» **DIRECTIONS FOR THIS TASK**
Your job is to set down the stretch of entries that opens with the line containing "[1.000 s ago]" and closes with the line containing "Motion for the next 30". Keep both end lines, copy each exactly, and add nothing.

● ● ● ●

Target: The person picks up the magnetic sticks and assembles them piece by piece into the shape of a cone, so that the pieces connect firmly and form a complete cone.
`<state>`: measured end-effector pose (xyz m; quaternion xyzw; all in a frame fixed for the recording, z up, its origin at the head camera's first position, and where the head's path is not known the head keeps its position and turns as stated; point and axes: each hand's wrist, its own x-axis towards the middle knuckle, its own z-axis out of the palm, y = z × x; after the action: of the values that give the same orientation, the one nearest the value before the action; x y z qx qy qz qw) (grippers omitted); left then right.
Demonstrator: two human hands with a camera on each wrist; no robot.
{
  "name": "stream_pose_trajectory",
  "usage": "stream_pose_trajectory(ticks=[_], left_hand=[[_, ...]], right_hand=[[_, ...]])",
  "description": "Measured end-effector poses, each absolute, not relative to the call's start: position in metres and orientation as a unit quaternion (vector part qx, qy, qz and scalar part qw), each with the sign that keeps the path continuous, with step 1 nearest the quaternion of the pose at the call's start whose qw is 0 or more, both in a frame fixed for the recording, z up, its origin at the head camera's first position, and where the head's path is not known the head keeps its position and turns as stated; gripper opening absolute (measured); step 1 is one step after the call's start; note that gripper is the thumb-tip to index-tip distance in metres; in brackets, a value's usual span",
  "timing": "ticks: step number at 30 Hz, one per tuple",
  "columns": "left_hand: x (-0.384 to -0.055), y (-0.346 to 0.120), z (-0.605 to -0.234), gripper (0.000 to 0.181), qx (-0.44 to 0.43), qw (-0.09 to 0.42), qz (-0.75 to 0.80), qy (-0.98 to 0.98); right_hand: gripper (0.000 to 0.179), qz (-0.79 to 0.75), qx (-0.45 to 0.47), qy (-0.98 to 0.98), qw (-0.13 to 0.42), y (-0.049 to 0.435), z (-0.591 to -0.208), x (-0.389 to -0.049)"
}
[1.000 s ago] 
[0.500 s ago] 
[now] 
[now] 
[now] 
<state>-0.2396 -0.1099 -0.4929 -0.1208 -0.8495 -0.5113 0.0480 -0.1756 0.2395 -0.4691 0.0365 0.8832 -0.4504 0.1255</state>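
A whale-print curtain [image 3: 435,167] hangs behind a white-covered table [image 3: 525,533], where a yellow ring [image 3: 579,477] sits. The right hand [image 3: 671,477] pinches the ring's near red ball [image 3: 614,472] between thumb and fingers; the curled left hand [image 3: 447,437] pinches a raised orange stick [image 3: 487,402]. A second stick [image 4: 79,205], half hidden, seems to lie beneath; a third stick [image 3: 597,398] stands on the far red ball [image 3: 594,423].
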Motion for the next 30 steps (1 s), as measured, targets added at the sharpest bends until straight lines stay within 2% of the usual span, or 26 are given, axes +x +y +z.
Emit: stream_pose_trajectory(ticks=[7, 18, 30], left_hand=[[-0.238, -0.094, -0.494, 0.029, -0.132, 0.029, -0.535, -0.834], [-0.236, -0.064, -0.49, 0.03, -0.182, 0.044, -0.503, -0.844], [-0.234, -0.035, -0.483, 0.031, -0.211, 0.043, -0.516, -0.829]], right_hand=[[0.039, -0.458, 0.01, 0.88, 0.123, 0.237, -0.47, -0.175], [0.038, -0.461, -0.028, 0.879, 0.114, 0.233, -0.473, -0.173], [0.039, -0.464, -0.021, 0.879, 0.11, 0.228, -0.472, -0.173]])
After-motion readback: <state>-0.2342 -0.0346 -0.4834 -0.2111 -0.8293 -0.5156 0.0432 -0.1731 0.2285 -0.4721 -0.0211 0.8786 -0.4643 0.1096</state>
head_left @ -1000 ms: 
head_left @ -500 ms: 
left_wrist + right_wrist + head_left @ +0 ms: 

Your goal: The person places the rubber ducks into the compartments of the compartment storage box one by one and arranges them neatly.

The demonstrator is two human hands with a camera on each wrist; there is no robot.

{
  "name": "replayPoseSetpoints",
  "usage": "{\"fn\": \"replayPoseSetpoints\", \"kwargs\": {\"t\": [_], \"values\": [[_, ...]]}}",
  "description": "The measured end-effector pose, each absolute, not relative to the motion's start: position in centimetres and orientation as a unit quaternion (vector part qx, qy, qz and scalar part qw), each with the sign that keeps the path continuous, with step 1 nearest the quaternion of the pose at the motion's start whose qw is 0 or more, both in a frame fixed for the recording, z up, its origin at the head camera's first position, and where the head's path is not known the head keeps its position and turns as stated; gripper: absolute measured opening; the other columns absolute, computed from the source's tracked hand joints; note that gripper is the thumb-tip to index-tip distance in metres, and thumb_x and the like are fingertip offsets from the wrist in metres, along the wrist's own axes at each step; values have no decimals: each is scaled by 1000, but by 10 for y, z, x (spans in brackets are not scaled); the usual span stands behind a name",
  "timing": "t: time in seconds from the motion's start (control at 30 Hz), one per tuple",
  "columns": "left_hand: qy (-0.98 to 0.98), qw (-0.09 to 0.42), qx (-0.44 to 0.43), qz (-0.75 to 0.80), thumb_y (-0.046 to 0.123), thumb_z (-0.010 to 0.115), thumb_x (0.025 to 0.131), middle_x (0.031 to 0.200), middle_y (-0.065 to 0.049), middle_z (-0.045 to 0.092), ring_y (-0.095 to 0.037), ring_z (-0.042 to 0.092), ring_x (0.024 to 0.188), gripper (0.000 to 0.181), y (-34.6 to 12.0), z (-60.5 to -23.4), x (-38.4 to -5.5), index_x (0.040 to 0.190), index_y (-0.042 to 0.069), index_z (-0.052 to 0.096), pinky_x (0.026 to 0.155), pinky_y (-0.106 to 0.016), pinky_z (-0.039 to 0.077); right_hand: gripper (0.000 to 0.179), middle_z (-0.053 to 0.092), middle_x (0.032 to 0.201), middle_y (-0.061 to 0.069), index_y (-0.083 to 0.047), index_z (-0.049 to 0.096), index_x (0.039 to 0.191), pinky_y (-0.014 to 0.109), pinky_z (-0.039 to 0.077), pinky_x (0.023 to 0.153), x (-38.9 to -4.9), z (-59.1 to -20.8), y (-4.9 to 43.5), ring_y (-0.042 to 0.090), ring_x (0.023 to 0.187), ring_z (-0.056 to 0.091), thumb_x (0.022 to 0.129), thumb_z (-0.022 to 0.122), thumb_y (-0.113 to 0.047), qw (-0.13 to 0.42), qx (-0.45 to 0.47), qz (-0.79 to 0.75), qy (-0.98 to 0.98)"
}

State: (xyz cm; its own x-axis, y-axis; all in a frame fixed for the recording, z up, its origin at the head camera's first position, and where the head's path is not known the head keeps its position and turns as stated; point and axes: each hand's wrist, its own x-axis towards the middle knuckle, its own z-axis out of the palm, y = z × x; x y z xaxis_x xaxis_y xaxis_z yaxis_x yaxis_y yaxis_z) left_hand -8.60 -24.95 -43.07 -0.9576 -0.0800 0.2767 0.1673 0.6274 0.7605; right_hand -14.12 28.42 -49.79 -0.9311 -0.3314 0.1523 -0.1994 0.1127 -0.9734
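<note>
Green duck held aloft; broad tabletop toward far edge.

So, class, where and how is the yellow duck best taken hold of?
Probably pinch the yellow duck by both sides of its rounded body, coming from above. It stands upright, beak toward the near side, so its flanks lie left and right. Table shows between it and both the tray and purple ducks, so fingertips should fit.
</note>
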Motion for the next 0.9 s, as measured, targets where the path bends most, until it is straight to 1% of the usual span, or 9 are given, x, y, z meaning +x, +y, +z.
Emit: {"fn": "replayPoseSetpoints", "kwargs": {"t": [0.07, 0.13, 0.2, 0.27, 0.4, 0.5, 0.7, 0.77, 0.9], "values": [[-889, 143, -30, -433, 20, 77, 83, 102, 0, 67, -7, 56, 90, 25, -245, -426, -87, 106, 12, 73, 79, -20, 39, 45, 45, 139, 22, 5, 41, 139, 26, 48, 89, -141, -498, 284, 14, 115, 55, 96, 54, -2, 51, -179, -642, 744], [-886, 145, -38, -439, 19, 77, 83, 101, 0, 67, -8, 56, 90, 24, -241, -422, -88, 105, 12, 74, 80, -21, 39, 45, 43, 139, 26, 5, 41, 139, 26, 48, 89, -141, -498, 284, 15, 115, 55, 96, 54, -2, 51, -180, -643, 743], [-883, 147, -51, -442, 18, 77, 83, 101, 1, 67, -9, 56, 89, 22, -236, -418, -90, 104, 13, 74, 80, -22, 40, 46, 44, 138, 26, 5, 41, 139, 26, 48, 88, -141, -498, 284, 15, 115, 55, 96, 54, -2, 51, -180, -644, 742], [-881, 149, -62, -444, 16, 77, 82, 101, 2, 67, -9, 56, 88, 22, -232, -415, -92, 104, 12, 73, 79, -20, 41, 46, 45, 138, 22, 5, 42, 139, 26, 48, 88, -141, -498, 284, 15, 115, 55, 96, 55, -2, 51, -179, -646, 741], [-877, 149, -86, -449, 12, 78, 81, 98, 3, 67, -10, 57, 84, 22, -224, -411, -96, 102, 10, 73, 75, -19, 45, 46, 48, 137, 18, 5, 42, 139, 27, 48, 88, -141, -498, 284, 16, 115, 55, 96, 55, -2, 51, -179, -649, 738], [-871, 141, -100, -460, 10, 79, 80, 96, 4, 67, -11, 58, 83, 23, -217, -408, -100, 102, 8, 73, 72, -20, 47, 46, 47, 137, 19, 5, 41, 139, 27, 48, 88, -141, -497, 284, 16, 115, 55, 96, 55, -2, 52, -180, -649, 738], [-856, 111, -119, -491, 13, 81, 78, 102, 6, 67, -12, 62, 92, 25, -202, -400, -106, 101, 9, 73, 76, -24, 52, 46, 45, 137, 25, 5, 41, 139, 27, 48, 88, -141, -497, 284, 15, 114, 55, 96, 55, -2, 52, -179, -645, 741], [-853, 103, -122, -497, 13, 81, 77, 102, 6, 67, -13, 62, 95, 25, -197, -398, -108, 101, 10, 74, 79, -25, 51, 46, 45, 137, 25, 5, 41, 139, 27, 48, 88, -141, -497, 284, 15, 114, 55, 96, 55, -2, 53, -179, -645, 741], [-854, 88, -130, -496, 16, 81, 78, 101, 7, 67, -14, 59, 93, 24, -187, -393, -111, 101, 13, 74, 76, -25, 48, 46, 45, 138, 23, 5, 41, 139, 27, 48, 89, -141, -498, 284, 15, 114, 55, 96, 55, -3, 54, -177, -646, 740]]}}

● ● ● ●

» **WRITTEN REPLY**
[1.000 s ago] 
[0.500 s ago] 
[now] 
[now] 
[now] 
<state>-0.2396 -0.1099 -0.4929 -0.1208 -0.8495 -0.5113 0.0480 -0.1756 0.2395 -0.4691 0.0365 0.8832 -0.4504 0.1255</state>
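A whale-print curtain [image 3: 435,167] hangs behind a white-covered table [image 3: 525,533], where a yellow ring [image 3: 579,477] sits. The right hand [image 3: 671,477] pinches the ring's near red ball [image 3: 614,472] between thumb and fingers; the curled left hand [image 3: 447,437] pinches a raised orange stick [image 3: 487,402]. A second stick [image 4: 79,205], half hidden, seems to lie beneath; a third stick [image 3: 597,398] stands on the far red ball [image 3: 594,423].
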Motion for the next 30 steps (1 s), as measured, targets added at the sharpest bends until straight lines stay within 2% of the usual span, or 26 are given, axes +x +y +z.

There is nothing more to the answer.